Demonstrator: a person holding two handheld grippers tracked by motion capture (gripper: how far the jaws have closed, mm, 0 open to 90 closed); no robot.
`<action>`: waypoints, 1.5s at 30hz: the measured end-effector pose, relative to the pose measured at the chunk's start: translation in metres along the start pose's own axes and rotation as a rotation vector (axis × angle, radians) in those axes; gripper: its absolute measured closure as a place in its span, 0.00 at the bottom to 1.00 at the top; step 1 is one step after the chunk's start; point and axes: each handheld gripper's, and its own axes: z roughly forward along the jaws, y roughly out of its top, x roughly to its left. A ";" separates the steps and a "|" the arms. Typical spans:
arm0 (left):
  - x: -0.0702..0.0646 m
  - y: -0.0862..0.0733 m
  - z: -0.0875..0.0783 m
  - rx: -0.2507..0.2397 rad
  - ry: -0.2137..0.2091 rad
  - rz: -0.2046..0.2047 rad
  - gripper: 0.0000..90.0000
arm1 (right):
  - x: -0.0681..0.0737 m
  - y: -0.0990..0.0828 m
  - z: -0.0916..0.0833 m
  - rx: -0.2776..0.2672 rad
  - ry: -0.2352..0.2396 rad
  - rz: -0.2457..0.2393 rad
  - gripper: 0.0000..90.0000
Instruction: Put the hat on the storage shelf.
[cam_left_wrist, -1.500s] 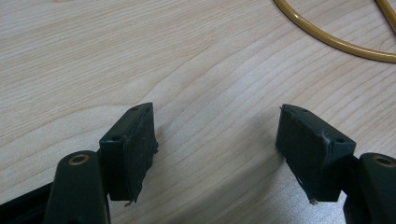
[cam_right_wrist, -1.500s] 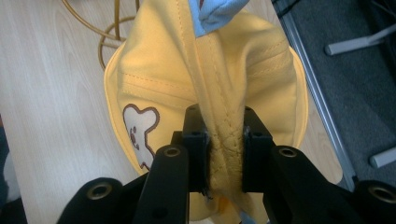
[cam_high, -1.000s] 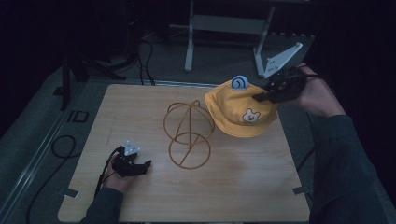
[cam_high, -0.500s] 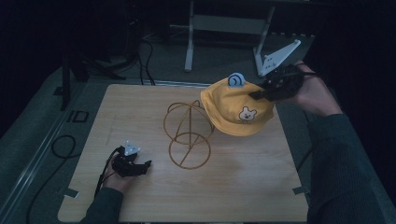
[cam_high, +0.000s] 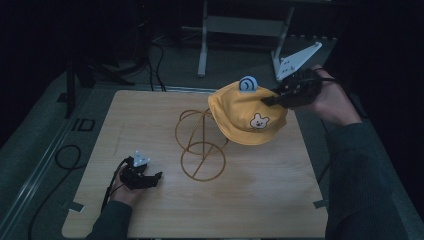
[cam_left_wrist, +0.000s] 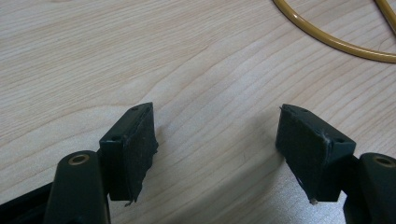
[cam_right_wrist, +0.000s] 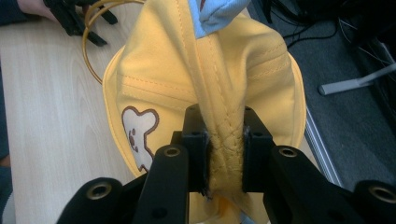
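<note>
The right gripper (cam_high: 272, 100) has its jaws clamped on the brim of the yellow hat (cam_high: 248, 114), held aloft at the wire stand's (cam_high: 201, 145) two o'clock. To seat it well, I'd centre the crown over the stand's top loop before lowering. The left gripper (cam_high: 150, 179) rests on the counter (cam_high: 280, 200) at the stand's seven o'clock, jaws open and empty.

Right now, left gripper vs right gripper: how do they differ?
The left gripper has its jaws spread with bare table between them; the right gripper is shut on a pinched fold of the yellow hat. The left gripper sits low at the table's near left; the right gripper is raised at the far right, holding the hat above the wire stand. Both are black, two-jawed and hand-held.
</note>
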 end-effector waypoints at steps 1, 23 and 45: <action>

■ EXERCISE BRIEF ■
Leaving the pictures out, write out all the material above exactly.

■ EXERCISE SOLUTION ■
Demonstrator: a person holding two handheld grippers tracked by motion capture (gripper: how far the jaws have closed, mm, 0 open to 90 closed); no robot.
`<action>`: waypoints, 1.5s at 30hz: the measured end-effector pose, relative to the pose measured at the chunk's start: translation in metres along the start pose's own axes and rotation as a rotation vector (axis × angle, radians) in those axes; gripper: its absolute measured closure as a place in its span, 0.00 at the bottom to 1.00 at the top; step 1 is one step after the chunk's start; point and axes: each handheld gripper's, and its own axes: z roughly forward along the jaws, y roughly out of its top, x roughly to its left. A ";" separates the steps and a "|" the arms. Typical spans:
arm0 (left):
  - x: -0.0702..0.0646 m
  - y: -0.0862..0.0733 m
  - z: -0.0875..0.0783 m
  - rx: -0.2507..0.2397 rad
  - ry: -0.2137..0.2091 rad
  - rz: -0.2046..0.2047 rad
  - gripper: 0.0000..90.0000
arm1 (right):
  - x: -0.0681..0.0737 m
  - y: -0.0990..0.0828 m
  - z: -0.0916..0.0833 m
  - rx: -0.2776..0.2672 rad
  - ry: -0.2352..0.2396 rad
  - rz: -0.2457..0.2393 rad
  - gripper: 0.0000..90.0000
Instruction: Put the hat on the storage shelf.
[cam_left_wrist, -1.500s] 
[cam_right_wrist, -1.500s] 
[cam_high, -1.000s] 
[cam_high, -0.500s] 
[cam_high, +0.000s] 
[cam_left_wrist, +0.000s] 
[cam_right_wrist, +0.000s] 
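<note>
The right gripper (cam_high: 272, 100) has its jaws clamped on the brim of the yellow hat (cam_high: 248, 114), held aloft at the wire stand's (cam_high: 201, 145) two o'clock. To seat it well, I'd centre the crown over the stand's top loop before lowering. The left gripper (cam_high: 150, 179) rests on the counter (cam_high: 280, 200) at the stand's seven o'clock, jaws open and empty.

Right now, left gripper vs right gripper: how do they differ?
The left gripper has its jaws spread with bare table between them; the right gripper is shut on a pinched fold of the yellow hat. The left gripper sits low at the table's near left; the right gripper is raised at the far right, holding the hat above the wire stand. Both are black, two-jawed and hand-held.
</note>
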 end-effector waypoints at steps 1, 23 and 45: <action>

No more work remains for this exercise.